Already, the new research staff have made important contributions. Hausfather recently took Bill McKibben to task for misleading claims about methane emissions. Wang analysed the challenges of deep decarbonization which he helped dub the “Narwhal Slope.” Anderson published a series of analyses on the California wildfires and PG&E blackouts. Much more analysis, on the website, in peer-reviewed publications, and in the popular media is on the way soon.
We’ve also welcomed Thia Bonadies as our senior events manager, and Steve Reyes, our development associate. Thia and Steve have helped grow and professionalize our events, principally the Breakthrough Dialogue and our annual Ecomodernism event, as well as smaller workshops and presentations that are a mainstay of Breakthrough’s communications and convening efforts.
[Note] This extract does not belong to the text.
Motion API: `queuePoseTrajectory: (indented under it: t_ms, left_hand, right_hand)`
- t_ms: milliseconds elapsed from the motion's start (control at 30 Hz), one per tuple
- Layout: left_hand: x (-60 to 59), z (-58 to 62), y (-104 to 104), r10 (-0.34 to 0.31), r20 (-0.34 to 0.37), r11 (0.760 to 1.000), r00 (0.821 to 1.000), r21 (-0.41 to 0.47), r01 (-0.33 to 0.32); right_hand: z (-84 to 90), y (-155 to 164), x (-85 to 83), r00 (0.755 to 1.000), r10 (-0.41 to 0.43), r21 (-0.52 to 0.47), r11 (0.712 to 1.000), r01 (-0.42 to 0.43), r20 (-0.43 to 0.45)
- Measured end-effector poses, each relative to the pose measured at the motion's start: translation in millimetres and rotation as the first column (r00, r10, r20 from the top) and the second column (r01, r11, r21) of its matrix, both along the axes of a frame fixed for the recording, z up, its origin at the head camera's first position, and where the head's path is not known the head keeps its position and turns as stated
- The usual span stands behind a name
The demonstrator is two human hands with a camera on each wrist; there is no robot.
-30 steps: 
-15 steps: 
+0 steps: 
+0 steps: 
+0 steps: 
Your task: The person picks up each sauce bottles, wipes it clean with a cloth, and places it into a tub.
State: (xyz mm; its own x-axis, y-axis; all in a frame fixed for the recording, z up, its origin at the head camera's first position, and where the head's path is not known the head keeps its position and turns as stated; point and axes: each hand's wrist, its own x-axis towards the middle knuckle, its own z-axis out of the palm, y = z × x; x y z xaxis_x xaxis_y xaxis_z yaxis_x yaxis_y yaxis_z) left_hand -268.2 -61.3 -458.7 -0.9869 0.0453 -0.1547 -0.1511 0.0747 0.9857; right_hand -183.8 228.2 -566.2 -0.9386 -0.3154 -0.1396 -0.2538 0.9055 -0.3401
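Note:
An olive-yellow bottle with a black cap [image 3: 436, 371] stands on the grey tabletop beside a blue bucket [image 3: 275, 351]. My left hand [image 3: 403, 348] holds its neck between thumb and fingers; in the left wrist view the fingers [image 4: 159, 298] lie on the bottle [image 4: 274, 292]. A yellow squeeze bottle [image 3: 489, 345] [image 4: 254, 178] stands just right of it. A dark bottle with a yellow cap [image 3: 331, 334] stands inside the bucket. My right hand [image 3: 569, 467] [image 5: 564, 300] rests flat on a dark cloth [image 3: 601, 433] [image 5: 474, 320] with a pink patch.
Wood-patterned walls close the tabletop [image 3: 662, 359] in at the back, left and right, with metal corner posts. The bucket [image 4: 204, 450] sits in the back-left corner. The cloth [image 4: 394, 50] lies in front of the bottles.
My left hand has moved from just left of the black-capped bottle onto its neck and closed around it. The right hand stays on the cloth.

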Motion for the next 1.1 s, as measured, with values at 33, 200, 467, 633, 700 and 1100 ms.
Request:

Finally, this year we also said farewell to our longtime research directors, Linus Blomqvist and Jessica Lovering, who left Breakthrough to continue their research and graduate school. Linus is beginning an economics PhD at the University of California Santa Barbara. Jessica is completing her dissertation work at Carnegie Mellon. Linus and Jessica helped build the intellectual foundations of our work on decoupling, advanced nuclear innovation, agricultural intensification, and more and both continue to consult with Breakthrough on ongoing projects. They join former Breakthrough staff who have gone on to do important academic work, including Jesse Jenkins, now at Princeton, Devon Swezey at Google, Sara Mansur at Lyft, and Yael Borofsky at ETH Zurich. We miss Jessica and Linus already, anticipate great things from each of them, and look forward to new collaborations with them in the future.